2022-11-11 Thread Sebastian Berg
On Fri, 2022-11-11 at 09:13 -0700, Greg Lucas wrote:
> > 
> > OK, more below.  But unfortunately `int2` and `int4` *are*
> > problematic,
> > because the NumPy array uses a byte-sized strided layout, so you
> > would
> > have to store them in a full byte, which is probably not what you
> > want.
> 
> 
> > I am always thinking of adding a provision for it in the DTypes so
> > that
> > someone could use part of the NumPy machine to make an array that
> > can
> > have non-byte sized strides, but the NumPy array itself is ABI
> > incompatible with storing these packed :(.
> 
> 
> 
> (I.e. we could plug that "hole" to allow making an int4 DType in
> NumPy,
> > but it would still have to take 1-byte storage space when put into
> > a
> > NumPy array, so I am not sure there is much of a point.)
> 
> 
> 
> 
> I have also been curious about the new DTypes mechanism and whether
> we
> could do non byte-size DTypes with it. One use-case I have
> specifically is
> for reading and writing non byte-aligned data [1]. So, this would
> work very
> well for that use-case if the dtype knew how to read/write the
> proper bit-size.
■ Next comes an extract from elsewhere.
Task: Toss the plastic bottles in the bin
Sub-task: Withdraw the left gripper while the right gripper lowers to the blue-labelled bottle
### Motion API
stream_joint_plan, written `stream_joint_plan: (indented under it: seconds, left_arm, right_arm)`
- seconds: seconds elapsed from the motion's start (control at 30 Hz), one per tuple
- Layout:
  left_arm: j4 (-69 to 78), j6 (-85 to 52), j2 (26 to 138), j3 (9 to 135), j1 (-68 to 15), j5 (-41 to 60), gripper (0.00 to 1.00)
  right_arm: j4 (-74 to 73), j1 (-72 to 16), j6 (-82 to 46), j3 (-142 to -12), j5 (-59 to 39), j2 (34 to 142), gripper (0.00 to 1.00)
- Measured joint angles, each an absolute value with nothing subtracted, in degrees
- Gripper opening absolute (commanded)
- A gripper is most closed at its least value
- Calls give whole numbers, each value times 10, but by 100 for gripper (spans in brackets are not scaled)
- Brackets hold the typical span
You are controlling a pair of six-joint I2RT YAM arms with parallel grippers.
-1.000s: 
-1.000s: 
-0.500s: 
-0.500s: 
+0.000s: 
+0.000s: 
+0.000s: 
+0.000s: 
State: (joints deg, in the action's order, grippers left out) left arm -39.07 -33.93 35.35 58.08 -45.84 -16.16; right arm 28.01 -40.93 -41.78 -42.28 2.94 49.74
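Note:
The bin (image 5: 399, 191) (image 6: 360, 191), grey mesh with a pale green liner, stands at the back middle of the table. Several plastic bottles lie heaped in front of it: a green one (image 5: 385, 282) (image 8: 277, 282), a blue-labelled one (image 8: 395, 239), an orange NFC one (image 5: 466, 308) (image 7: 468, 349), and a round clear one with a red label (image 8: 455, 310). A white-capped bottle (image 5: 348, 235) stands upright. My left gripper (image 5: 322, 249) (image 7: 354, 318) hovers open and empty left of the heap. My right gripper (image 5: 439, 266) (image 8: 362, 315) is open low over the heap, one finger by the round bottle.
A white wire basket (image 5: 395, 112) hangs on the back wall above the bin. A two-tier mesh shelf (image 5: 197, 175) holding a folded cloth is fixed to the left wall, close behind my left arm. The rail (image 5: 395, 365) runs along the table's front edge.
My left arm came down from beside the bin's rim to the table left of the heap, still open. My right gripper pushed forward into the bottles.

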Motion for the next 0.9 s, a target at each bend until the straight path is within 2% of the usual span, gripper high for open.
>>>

For my use-case I wouldn't care too much if
> internally
> Numpy needs to expand and store the data as full bytes, but being
> able to
> read a bitwise binary stream into Numpy native dtypes for further
> processing would be useful I think (without having to resort to
> unpackbits
> and do rearranging/packing to other types).
> 
> dtype = {'names': ('count0', 'count1'), 'formats': ('uint3',
> 'uint5')}
> # x would have two unsigned ints, but reading only one byte from the
> stream
> x = np.frombuffer(buffer, dtype)
> # would be ideal to get tobytes() to know how to pack a uint3+uint5
> DType
> into a single byte as well
> x.tobytes()


Unfortunately, I suspect the amount of expectations users would have
from a full DType, and the fact that bit-sized will be a bit awkward in
NumPy arrays for the forseeable future makes me think dedicated
conversion functions are probably more practical.

Yes, you could do a `MyInt(bits=5, offset=3)` DType and at least you
could view the same array also with `MyInt(bits=3, offset=0)`.  (Maybe
also structured DType, but I am not certain that is advisable and
custom structured DTypes would require holes to be plucked).

A custom dtype that is "structured" might work (i.e. you could store
two numbers in one byte of course).
Currently you cannot integrate deep enough into NumPy to build
structured dtypes based on arbitrary other dtypes, but you could do it
for your own bit DType.
(I am not quite sure you can make `arr["count0"]` work, this is a hole
that needs plucking.)

This is probably not a small task though.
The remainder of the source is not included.